▶ YOUR INSTRUCTIONS
Take the entries below and print only the lines from the one with "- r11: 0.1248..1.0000" through the one with "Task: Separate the", exactly as they stand, both ends included.

▶ DATASET ENTRIES

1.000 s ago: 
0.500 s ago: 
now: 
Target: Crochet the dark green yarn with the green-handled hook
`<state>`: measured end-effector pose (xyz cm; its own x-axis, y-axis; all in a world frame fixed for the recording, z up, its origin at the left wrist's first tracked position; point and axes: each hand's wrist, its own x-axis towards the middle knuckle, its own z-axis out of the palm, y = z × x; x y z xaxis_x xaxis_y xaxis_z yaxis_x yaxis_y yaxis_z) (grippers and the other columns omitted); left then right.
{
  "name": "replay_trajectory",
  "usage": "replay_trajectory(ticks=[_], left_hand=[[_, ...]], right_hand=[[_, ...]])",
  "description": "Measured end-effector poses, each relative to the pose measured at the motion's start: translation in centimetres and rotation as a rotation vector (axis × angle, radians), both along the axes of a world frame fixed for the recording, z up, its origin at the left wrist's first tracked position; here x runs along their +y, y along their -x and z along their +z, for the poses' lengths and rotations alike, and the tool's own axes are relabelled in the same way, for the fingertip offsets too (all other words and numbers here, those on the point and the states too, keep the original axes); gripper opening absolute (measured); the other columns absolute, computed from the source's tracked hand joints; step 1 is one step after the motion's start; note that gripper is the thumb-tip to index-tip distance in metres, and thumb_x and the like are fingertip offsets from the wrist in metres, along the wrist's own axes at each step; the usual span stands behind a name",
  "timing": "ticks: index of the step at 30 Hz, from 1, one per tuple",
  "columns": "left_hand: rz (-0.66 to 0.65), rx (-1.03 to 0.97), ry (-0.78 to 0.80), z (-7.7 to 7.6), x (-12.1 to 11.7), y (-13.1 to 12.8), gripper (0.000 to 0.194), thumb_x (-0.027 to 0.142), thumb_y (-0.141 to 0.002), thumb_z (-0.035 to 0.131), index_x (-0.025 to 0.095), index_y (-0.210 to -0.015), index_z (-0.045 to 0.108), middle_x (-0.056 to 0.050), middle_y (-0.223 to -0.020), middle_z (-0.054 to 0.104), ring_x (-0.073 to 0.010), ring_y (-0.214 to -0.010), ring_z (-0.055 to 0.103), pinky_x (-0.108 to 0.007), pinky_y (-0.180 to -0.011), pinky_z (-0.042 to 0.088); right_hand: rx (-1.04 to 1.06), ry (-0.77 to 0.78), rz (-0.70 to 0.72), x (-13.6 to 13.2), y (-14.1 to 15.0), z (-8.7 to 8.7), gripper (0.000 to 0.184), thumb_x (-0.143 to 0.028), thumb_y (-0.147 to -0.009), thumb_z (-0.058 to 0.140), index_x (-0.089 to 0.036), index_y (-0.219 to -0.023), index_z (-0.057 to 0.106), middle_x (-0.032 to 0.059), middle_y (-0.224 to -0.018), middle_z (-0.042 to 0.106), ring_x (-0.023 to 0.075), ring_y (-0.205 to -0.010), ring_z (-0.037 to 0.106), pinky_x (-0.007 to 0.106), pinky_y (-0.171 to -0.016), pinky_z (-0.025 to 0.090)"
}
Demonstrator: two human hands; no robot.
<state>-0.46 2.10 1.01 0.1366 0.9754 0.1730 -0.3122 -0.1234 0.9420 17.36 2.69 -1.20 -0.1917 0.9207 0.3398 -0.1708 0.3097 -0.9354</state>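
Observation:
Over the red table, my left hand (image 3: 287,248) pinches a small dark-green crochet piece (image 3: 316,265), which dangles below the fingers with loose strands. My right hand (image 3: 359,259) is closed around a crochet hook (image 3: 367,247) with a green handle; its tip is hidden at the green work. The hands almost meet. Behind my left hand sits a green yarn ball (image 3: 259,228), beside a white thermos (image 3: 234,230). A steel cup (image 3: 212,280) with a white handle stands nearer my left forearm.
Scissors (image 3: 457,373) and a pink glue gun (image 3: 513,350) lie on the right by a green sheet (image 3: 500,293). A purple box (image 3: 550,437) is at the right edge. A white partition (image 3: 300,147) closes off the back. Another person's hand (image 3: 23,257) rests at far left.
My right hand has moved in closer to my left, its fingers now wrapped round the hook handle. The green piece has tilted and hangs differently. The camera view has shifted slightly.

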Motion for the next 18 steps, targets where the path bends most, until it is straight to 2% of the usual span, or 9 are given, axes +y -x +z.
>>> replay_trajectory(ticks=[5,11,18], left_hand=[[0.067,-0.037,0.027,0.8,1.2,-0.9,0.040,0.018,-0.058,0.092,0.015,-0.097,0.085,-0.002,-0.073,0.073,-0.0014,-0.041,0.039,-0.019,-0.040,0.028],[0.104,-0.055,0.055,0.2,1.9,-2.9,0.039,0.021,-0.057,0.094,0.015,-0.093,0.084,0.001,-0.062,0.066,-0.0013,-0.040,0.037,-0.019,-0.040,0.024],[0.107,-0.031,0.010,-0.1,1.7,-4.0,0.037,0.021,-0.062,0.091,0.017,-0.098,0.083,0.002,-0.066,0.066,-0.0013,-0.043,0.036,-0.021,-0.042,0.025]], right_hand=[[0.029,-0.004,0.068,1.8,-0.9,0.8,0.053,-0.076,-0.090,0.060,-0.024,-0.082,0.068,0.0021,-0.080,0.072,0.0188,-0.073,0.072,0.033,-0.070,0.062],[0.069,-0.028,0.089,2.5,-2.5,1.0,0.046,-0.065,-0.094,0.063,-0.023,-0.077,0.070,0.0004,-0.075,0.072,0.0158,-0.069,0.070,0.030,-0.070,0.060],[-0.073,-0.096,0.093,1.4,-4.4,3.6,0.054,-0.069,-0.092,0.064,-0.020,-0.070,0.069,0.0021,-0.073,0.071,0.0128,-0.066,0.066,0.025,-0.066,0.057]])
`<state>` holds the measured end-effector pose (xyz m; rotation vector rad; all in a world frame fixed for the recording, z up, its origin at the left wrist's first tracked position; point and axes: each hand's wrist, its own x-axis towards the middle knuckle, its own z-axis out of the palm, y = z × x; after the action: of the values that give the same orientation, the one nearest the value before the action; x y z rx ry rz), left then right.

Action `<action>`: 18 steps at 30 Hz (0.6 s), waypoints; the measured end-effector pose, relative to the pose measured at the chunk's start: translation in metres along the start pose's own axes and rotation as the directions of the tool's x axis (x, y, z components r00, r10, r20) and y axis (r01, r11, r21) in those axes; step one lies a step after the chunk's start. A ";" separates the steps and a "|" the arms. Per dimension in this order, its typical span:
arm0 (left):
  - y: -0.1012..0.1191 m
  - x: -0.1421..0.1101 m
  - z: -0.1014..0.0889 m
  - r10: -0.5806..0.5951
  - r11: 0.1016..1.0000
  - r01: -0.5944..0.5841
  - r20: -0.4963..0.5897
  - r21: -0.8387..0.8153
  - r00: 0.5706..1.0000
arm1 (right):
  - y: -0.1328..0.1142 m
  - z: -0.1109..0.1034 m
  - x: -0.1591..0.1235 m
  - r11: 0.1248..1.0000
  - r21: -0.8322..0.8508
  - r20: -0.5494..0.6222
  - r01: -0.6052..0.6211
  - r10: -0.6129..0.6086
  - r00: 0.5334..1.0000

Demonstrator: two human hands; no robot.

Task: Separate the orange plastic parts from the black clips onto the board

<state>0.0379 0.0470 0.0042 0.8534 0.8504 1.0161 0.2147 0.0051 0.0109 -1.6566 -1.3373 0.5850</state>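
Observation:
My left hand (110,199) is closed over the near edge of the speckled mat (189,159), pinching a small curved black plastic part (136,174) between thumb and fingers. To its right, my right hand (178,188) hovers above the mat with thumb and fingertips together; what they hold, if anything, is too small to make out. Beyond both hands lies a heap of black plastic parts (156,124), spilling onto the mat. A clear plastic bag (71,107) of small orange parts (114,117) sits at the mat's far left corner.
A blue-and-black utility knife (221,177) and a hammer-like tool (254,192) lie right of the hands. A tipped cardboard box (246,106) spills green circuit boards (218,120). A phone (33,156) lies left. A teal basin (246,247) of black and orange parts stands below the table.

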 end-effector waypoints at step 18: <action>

▶ SOLUTION TO THIS EXERCISE
  - r11: 0.1248..1.0000
  - r21: -0.8322..0.8508
  - r20: -0.5494..0.6222
  - r01: -0.6052..0.6211
  - r10: -0.6129..0.6086
  - r00: 0.5334..1.0000

Demonstrator: two human hands; no robot.

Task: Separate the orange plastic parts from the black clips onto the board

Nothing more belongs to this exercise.